Self-supervised pretraining sidesteps the label bottleneck entirely. Instead of "given this spectrum, predict the molecule," the model learns from a different signal: "given part of this spectrum, predict the rest." No labels. No classification. Just structure — the statistical regularities that make spectra more than random noise. Masked pretraining is the simplest and most effective way to extract this structure, and adapting it from discrete text to continuous spectra turned out to be harder than expected.
The idea behind masked pretraining is not conceptually difficult. You hide parts of the input, ask the model to fill in the blanks, and the representations it builds along the way capture the deep structure of the data. BERT did this for language. MAE did this for images. We are doing this for vibrational spectra — and the translation from discrete tokens to continuous signals exposed several non-obvious failure modes that consumed weeks of debugging.
From Tokens to Patches
BERT masks discrete tokens (words) and predicts them from context. Spectra are continuous 1D signals — there are no natural tokens. The solution is patching: divide the spectrum into contiguous wavenumber regions and treat each region as a token.
A 3,501-point IR spectrum split into 128 patches gives approximately 27 wavenumber points per patch. Each patch is embedded into a $d$-dimensional vector via a learned linear projection:
$$\mathbf{p}_i = \text{Embed}(s[i \cdot P : (i+1) \cdot P]) \in \mathbb{R}^d$$
where $P$ is the patch size and $s \in \mathbb{R}^{3501}$ is the raw spectrum. The patches play the role of BERT's word tokens. Masking a patch means replacing its embedding with a learned mask vector before feeding it into the encoder.
The connection to Masked Autoencoders (MAE) is direct: He et al. applied the same idea to image patches in 2022. Spectra have different properties than images — we will return to this — but the core mechanism is identical: mask some patches, predict them from context, and hope the representations learned in the process are useful for downstream tasks.

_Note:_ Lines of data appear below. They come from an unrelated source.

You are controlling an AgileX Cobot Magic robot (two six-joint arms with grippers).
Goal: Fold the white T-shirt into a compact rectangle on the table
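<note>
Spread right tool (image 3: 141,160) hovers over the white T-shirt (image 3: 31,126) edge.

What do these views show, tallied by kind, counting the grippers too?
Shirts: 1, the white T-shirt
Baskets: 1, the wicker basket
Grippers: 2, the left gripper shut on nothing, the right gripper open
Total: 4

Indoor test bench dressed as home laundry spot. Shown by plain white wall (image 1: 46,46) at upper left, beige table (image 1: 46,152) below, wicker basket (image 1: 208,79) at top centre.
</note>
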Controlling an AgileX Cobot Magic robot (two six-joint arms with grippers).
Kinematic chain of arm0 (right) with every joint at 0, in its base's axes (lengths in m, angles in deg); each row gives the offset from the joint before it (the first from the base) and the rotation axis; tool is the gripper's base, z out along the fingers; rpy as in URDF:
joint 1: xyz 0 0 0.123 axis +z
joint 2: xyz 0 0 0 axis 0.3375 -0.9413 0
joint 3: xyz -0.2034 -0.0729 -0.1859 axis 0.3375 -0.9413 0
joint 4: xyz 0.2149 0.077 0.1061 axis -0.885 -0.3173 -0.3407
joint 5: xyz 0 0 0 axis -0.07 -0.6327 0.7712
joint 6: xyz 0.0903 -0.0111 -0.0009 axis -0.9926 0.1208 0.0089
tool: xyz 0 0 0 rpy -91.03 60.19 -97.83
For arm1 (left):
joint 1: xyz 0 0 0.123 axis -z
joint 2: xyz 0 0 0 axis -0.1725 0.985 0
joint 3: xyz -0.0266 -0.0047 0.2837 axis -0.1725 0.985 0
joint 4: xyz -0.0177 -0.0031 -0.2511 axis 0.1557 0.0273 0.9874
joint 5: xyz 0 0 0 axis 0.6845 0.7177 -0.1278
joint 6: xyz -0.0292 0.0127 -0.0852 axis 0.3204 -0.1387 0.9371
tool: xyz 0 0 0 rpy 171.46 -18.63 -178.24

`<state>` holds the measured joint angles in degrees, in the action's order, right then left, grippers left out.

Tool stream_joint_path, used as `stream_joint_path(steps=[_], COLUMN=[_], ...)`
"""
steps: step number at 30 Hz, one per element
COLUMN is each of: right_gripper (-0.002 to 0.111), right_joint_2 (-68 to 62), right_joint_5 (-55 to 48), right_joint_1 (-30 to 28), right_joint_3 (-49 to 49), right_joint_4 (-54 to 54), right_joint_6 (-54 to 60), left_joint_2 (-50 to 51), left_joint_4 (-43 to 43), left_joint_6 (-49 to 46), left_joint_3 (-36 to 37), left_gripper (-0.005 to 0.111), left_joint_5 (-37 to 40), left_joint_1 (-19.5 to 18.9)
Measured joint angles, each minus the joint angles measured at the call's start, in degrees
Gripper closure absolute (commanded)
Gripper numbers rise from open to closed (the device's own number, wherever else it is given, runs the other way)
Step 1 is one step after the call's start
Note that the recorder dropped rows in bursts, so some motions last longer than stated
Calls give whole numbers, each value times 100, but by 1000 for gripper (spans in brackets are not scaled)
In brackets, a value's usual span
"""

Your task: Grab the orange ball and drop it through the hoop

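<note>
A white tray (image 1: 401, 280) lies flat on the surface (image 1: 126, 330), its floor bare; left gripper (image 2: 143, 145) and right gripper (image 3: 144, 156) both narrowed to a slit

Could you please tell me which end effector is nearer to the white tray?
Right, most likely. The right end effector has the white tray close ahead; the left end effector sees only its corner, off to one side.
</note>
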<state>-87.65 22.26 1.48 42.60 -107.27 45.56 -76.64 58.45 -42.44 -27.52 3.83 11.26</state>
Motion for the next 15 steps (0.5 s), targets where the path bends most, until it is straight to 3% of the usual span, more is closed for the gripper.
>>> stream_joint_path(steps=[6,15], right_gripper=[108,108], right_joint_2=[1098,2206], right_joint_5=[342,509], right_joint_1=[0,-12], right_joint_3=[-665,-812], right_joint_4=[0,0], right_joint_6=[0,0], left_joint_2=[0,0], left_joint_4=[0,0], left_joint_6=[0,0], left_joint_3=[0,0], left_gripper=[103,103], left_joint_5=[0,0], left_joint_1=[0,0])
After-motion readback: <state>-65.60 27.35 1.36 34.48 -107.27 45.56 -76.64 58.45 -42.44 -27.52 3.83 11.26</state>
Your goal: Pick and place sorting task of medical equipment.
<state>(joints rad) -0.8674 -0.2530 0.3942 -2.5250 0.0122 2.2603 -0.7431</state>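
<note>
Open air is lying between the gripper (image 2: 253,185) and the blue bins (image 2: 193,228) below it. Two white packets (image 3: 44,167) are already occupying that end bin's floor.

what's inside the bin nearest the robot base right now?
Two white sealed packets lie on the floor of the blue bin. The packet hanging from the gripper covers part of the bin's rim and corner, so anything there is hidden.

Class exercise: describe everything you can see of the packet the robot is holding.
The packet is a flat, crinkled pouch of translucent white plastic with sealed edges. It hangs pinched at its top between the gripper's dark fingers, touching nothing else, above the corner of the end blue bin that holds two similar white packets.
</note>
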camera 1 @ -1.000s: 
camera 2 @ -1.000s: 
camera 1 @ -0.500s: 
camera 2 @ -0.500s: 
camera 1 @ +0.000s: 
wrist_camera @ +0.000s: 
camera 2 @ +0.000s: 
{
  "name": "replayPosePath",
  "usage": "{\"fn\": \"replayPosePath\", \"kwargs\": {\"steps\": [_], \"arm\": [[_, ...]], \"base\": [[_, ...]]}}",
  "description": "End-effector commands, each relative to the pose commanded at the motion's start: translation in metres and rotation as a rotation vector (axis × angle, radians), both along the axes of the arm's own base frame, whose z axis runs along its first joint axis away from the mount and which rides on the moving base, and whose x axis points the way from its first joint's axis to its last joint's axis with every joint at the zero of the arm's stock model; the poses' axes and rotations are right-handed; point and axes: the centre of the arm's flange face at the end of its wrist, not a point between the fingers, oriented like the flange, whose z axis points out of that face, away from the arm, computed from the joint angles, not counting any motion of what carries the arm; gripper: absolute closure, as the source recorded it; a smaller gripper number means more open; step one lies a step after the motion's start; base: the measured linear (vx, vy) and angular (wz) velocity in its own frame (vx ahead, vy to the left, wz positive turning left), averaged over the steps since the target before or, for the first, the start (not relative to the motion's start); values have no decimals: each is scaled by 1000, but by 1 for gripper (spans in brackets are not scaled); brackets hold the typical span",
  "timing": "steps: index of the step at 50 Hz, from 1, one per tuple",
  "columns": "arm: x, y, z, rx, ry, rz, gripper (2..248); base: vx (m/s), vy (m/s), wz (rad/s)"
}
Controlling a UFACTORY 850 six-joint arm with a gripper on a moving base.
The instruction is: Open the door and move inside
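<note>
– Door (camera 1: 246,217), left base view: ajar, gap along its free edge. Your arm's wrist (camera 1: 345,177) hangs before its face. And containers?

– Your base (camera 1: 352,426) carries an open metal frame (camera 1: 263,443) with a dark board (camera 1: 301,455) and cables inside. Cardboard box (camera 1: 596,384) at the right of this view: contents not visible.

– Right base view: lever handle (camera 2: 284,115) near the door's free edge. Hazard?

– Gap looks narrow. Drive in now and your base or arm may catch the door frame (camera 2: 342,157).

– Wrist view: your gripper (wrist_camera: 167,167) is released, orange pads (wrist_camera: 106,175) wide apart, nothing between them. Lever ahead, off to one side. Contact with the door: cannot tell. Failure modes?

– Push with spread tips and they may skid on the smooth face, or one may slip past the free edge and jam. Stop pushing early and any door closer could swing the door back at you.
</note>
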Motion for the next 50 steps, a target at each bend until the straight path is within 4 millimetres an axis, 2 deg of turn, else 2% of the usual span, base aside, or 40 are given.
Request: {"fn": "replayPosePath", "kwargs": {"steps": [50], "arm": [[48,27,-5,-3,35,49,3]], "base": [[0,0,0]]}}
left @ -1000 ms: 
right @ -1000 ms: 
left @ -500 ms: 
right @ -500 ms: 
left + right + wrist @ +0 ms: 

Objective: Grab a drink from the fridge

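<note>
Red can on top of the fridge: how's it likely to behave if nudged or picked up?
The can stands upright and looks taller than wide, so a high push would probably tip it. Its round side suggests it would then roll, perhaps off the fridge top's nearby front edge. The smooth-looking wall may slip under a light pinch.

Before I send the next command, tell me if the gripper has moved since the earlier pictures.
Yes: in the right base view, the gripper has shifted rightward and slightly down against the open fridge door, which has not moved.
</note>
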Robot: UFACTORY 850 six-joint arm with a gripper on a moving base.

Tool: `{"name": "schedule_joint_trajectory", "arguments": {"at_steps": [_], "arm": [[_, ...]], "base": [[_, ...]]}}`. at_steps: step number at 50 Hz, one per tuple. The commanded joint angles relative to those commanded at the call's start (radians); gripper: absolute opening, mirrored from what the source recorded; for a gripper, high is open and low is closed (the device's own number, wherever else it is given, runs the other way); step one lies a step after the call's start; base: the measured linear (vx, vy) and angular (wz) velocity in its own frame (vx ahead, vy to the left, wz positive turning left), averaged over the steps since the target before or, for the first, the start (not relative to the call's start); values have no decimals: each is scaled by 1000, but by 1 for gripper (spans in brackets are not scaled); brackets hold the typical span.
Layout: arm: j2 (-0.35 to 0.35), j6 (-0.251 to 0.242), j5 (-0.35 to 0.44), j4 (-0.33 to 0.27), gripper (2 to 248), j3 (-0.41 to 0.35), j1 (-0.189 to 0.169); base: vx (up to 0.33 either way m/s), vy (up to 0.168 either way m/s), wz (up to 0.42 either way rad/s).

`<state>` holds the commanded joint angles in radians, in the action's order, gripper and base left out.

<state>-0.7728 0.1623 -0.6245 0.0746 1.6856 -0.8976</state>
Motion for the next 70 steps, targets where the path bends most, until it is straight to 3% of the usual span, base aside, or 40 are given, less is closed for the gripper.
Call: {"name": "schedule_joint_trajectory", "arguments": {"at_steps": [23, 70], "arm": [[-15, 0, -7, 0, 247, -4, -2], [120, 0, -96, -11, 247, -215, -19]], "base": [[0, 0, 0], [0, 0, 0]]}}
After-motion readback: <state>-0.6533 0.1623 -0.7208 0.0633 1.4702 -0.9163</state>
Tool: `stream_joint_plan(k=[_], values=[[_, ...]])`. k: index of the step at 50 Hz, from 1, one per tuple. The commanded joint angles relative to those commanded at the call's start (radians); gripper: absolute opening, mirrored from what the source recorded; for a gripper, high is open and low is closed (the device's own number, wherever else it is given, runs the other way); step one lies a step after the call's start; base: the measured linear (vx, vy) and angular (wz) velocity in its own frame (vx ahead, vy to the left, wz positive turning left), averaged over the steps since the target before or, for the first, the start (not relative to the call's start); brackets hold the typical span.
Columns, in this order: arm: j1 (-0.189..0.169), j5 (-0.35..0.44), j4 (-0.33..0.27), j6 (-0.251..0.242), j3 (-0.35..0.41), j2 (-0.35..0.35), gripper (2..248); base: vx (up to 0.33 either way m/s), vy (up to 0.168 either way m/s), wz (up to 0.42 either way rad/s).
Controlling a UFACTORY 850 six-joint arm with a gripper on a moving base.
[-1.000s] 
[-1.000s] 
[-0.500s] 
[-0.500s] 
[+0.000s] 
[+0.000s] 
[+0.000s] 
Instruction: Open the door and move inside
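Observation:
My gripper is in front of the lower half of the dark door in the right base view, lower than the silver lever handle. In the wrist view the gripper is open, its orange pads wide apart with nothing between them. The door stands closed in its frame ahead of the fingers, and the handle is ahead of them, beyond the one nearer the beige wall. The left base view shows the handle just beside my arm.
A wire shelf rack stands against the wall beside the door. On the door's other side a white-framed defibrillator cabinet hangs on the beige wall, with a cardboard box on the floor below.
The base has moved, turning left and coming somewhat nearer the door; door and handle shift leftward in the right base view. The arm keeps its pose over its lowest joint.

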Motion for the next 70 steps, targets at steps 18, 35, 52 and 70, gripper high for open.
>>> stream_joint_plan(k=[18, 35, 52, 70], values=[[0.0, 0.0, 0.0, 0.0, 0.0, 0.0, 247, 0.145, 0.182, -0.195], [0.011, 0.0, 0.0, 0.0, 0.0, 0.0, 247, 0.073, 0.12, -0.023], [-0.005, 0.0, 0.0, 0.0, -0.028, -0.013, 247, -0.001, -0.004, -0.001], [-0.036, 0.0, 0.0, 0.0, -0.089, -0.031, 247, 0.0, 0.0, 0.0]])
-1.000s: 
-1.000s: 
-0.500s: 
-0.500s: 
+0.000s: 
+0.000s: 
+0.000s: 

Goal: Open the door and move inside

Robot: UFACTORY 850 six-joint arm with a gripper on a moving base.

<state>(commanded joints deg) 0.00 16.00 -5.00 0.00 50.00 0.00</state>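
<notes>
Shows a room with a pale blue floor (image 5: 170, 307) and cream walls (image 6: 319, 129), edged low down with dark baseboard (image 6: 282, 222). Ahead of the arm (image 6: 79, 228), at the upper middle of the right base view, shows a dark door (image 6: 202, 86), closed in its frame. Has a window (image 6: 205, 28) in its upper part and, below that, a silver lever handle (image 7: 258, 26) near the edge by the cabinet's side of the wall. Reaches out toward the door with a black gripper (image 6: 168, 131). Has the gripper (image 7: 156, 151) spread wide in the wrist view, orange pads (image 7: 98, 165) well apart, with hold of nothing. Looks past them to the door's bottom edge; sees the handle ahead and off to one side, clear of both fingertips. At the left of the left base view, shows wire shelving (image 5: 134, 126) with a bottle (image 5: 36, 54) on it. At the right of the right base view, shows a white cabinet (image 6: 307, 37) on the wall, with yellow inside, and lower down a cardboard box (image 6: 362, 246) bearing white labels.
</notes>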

Patches vs. Points. Masking individual wavenumber points is too fine-grained. Spectra are locally smooth — the value at wavenumber $w_i$ is highly correlated with $w_{i-1}$ and $w_{i+1}$. The model can trivially interpolate single masked points from neighbors without learning any higher-level structure. Masking contiguous patches of ~27 points forces the model to reconstruct entire peak shapes from distant context — overtone correlations, combination band patterns, functional group fingerprints. This is the representation-building signal.
Why 27 Points?
Each patch spans approximately 35 cm$^{-1}$ at our 2048-point resolution over the 4000-400 cm$^{-1}$ mid-IR range. This is not arbitrary — it is calibrated to the physics of infrared absorption. The full width at half maximum (FWHM) of a typical IR absorption peak in the condensed phase falls between 20 and 50 cm$^{-1}$. A patch of 27 points covers roughly one peak width.
This matters because the patch size controls the difficulty of the pretext task, and hence the quality of the learned representations.
Smaller patches (5 points, ~7 cm$^{-1}$) slice individual peaks into multiple fragments. Each fragment is trivially reconstructible from its immediate neighbors by interpolation — the spectrum is smooth at this scale. The model learns local continuity, which is not useful for downstream molecular identification. In our ablations, 5-point patches produced encoder representations that performed only 1.2 percentage points above a random baseline on linear probe evaluation.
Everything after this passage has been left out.